ふっくらしたボディから袖に向かって前に流れてくるラインにエレガントなで優しい印象を受ける。

言ってみれば、”ブルゾン”のようなイメージ。

ポイントは、袖だろう。

アームホールをよく見ると芯入りパイピングがぐるりと巻かれ、袖山には接ぎ切り替え。袖口は装飾的で、グログランテープをプリーツ状に巻き付けて、内側からギャザーチュールと。

ていうか、今でも十分イケてるデザイン。。

内側を見てみる

このジャケットは、先ほどのJKと異なり、裏地が総裏仕様。ダーツとアームホールこそ、縫い代が肌側に来ているが、身頃や袖は縫い代が隠れている

そして「ボーン」も無い。

また、中を開けてみるとフロントの胸部に、かなり厚みのある中綿パッドが入っており、先述した”ふっくらした”印象という”丸み”をもたらしている。

このブルゾンのようなジャケットは半分解する

まずは袖の分解

この袖も、先ほどのジャケットと同じで、実は一枚袖×ダーツで バナナにしたタイプ。

より凝っているのは、袖山部と袖口にも切り替えを入れ、内側の分量をカットすることでより「インカーブ」をつけている所。

紙のパターンに起こしなおすとこう。

スペックでいえば、 袖山は約8㎝、袖幅36㎝で、袖山の”いせ”はほぼゼロ。

現在のジャケットの袖山は15㎝前後、袖山のいせは2~3㎝前後 

小生が作っているメンズシャツのパターンでも袖山は10~12㎝程あるので、比較して考えると、「Tシャツ」のようなパターンと言ってよい。

もちろん、これはドロップショルダーという所がポイントにあるので、セットインスリーブとして同じ土俵で評価してはいけないが、

前に袖を振るバナナスリーブの方法論として、袖を寝かせながら捻じるようにして曲げていくというやり方は単純に勉強になる

ちなみに、ボディのパターンはこれ

アンティークのジャケットに共通の「肩の接ぎ」が後ろに回っている特徴がこのJKにも。
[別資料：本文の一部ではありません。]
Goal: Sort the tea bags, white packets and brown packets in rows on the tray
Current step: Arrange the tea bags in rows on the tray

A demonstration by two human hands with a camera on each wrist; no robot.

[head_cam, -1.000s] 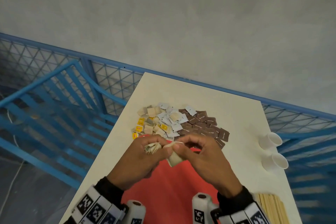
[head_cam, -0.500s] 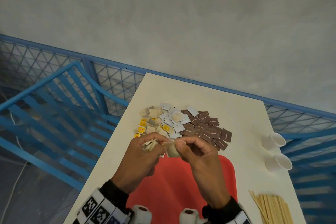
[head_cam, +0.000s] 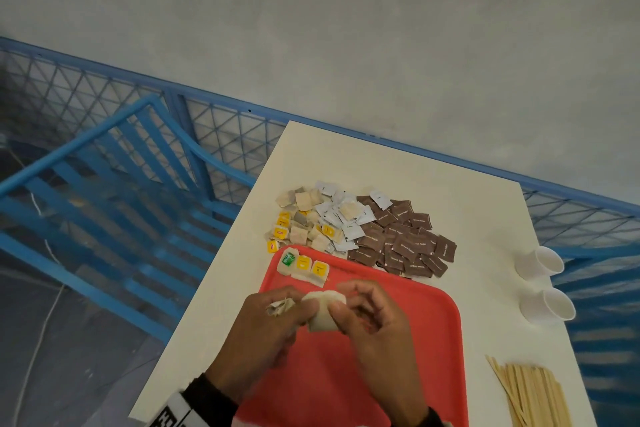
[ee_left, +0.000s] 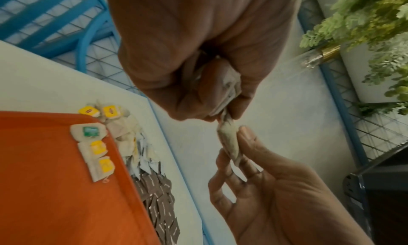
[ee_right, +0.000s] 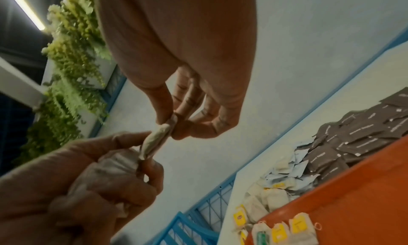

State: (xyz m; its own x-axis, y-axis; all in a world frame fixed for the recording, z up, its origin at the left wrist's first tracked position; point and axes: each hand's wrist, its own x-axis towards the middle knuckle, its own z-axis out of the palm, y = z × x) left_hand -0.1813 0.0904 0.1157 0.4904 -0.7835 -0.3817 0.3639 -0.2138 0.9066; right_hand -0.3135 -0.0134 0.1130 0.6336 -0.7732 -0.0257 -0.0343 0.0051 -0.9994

また、肩線が膨らんでいるのも、やはりこのブルゾンのようなJKの「丸み」の表現に一役買っているようだ

また、バナナスリーブのAHの付け方という意味で、

袖の接ぎをどのあたりにつけているかという所もポイントで、合印を記入しているが、ちょうどAH前のくりの中心部。

これはいわゆるジャケットの2枚接ぎの内袖位置に近い(それよりも、少し高い位)訳だが、それを1枚接ぎの袖でやっているところに、このパターンの妙がある。

当然、通常の1枚袖のAHの付け位置はカマ底だが、このバナナスリーブに関しては袖口ダーツとの位置関係のバランス、袖の接ぎとダーツを対極におくこと

また、バナナカーブを保つためには、袖をタテに落とすというよりは、捻じりながら面を天地に向けることで、地の目が重力に向かって下(タテ)に落ちることを防いでいるのではないかと思う。

その意味で、この服の一番自然な着用体型としては、肘を少し挙げつつ曲げて手を前に出したような態勢。現在のジャケットが、腕をストンと脇に落とした態勢を基準に作っているのとは、そもそも考え方が違うと。

まぁ、この当時の淑女のスタイル:ボリュームあるバッスルスカートの上にコルセット。手には日傘や羽扇子を持っているような雰囲気、

スカートのボリュームが横にも後ろにも邪魔だから(笑)自然と手は、軽く肘を曲げて手を前で合わせるようなイメージ、まさにその立ち姿がデフォルトとして、パターンに反映されていると言うべきだろう。

ということで、今回はここにもう一つ紹介する予定だったのですが、長くなりすぎたので、次に回そう。